§ THE PROBLEM
Return the listing below exactly as it stands. Pictures stay out.

=== Section Start ===

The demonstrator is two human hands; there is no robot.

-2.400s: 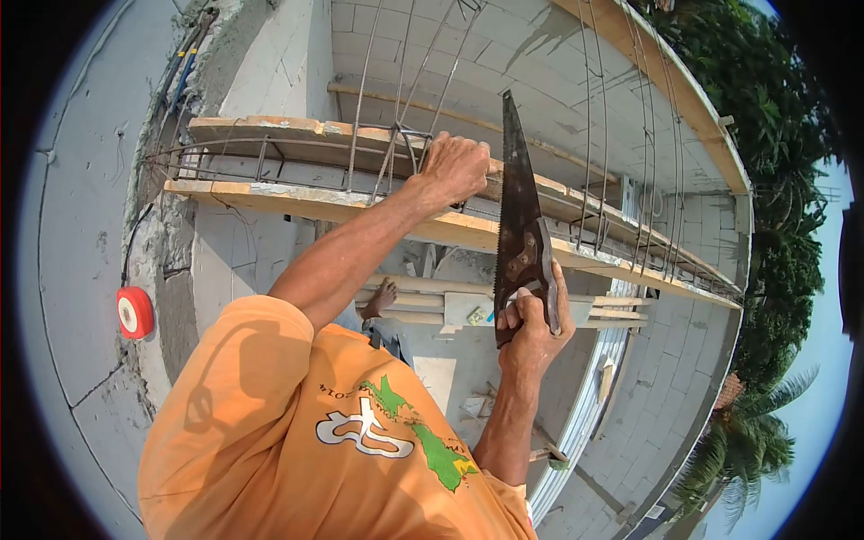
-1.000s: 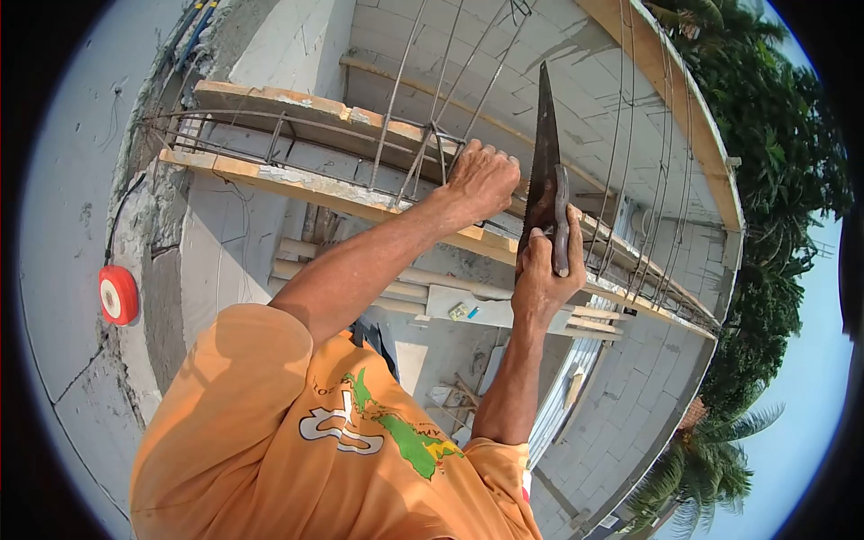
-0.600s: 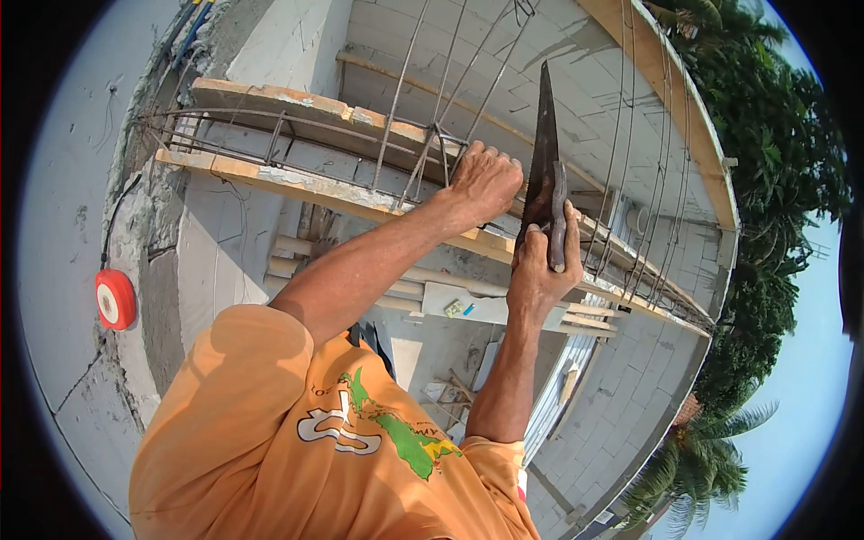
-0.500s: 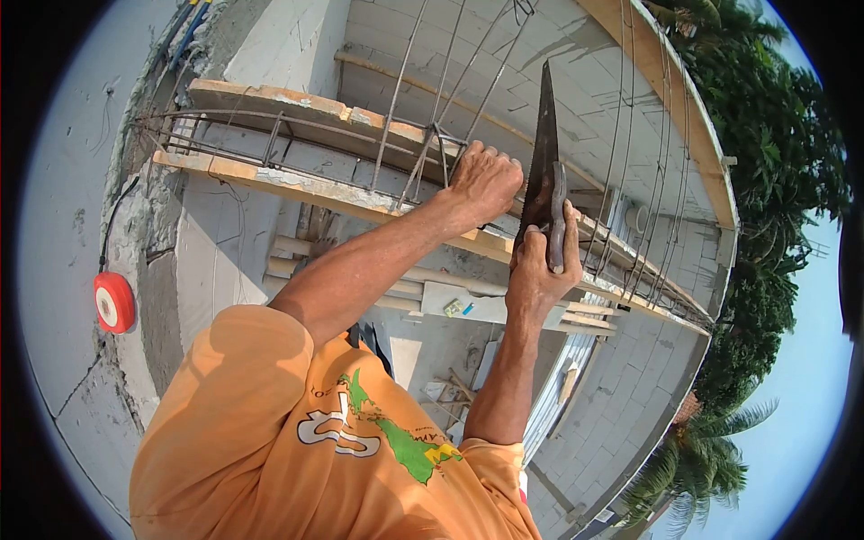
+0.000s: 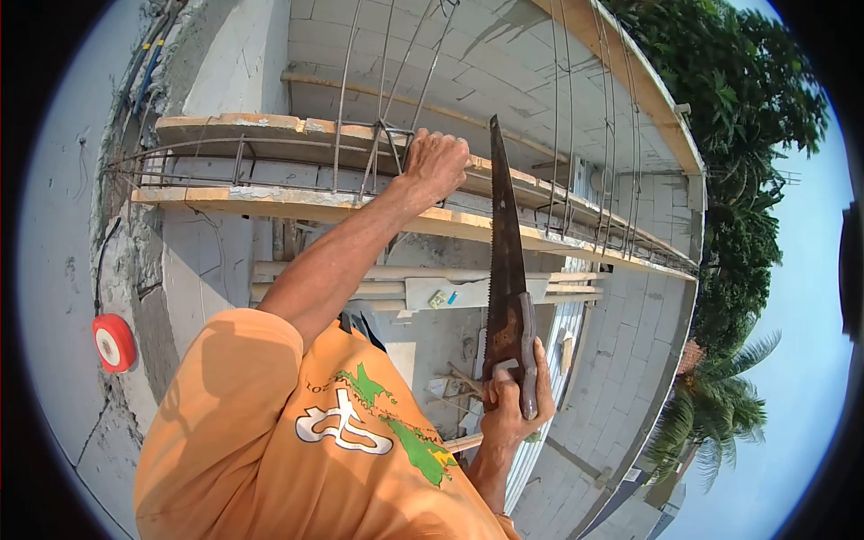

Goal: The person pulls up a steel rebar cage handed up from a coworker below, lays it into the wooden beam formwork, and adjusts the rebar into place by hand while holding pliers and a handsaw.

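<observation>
My right hand (image 5: 515, 400) is wrapped round the handle of a handsaw (image 5: 506, 261). Its dark, rusty blade points up and away from me, with the toothed edge on the left. My left hand (image 5: 436, 166) is closed in a fist over the formwork boards, beside the steel rebar cage (image 5: 382, 130); what its fingers grip is hidden. The near formwork board (image 5: 306, 202) runs across beneath that wrist, and the far board (image 5: 243, 123) lies parallel behind it, with rebar between them.
Vertical rebar rods (image 5: 605, 135) rise from the formwork on the right. Below lie bamboo poles (image 5: 378, 273) and a pale board (image 5: 423, 292) with small items on it. A red round reel-like object (image 5: 113, 343) is by the left wall. Block walls (image 5: 621, 342) surround the opening.
The saw and my right hand have come down toward me, away from the formwork boards. My left hand stays closed at the rebar cage, while the whole view has shifted.
</observation>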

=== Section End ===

§ TASK OUTPUT
The demonstrator is two human hands; there is no robot.

-2.400s: 
-1.000s: 
-0.600s: 
-0.500s: 
+0.000s: 

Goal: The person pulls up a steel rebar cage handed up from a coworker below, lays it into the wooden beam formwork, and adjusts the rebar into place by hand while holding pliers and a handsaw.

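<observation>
My right hand (image 5: 515, 400) is wrapped round the handle of a handsaw (image 5: 506, 261). Its dark, rusty blade points up and away from me, with the toothed edge on the left. My left hand (image 5: 436, 166) is closed in a fist over the formwork boards, beside the steel rebar cage (image 5: 382, 130); what its fingers grip is hidden. The near formwork board (image 5: 306, 202) runs across beneath that wrist, and the far board (image 5: 243, 123) lies parallel behind it, with rebar between them.
Vertical rebar rods (image 5: 605, 135) rise from the formwork on the right. Below lie bamboo poles (image 5: 378, 273) and a pale board (image 5: 423, 292) with small items on it. A red round reel-like object (image 5: 113, 343) is by the left wall. Block walls (image 5: 621, 342) surround the opening.
The saw and my right hand have come down toward me, away from the formwork boards. My left hand stays closed at the rebar cage, while the whole view has shifted.
</observation>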

No additional work remains on the exercise.